Enable multi-factor authentication (MFA) to keep your account secure.
This guide is for adding MFA to your Supabase user account. If you want to enable MFA for users in your Supabase project, please refer to this guide instead.
Multi-factor authentication (MFA) adds an additional layer of security to your user account, by requiring a second factor to verify your user identity. Supabase allows users to enable MFA on their account and set it as a requirement for subsequent logins.
Supported Authentication Factors#
Currently, Supabase supports adding a unique time-based one-time password (TOTP) to your user account as an additional security factor. You can manage your TOTP factor using apps such as 1Password, Authy, Google Authenticator or Apple's Keychain.
You can enable MFA for your user account under your Supabase account settings. Enabling MFA will result in all other user sessions to be automatically logged out and forced to sign-in again with MFA.
Supabase does not return recovery codes. Instead, we recommend that you register a backup TOTP factor to use in an event that you lose access to your primary TOTP factor. Make sure you use a different device and app, or store the secret in a secure location different than your primary one.
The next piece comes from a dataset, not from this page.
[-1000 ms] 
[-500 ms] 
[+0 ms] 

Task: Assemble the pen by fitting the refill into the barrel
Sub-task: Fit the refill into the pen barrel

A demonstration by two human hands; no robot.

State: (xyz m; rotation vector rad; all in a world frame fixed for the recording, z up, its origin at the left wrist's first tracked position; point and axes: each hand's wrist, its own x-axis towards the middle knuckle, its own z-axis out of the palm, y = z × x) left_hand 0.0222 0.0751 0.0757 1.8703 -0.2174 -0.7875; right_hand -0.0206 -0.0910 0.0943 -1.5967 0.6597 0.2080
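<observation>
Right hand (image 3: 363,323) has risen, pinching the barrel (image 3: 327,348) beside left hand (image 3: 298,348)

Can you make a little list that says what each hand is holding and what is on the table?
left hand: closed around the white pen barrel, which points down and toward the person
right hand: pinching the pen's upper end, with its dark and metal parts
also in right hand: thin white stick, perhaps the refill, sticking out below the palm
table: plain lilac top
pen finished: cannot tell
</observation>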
For security reasons, we will not be able to restore access to your account if you lose all your two-factor authentication credentials. Do register a backup factor if necessary.
Login with MFA#
Once you've enabled MFA for your Supabase user account, you will be prompted to enter your second factor challenge code as seen in your preferred TOTP app.
You can disable MFA for your user account under your Supabase account settings. On subsequent login attempts, you will not be prompted to enter a MFA code.
We strongly recommend that you do not disable MFA to avoid unauthorized access to your user account.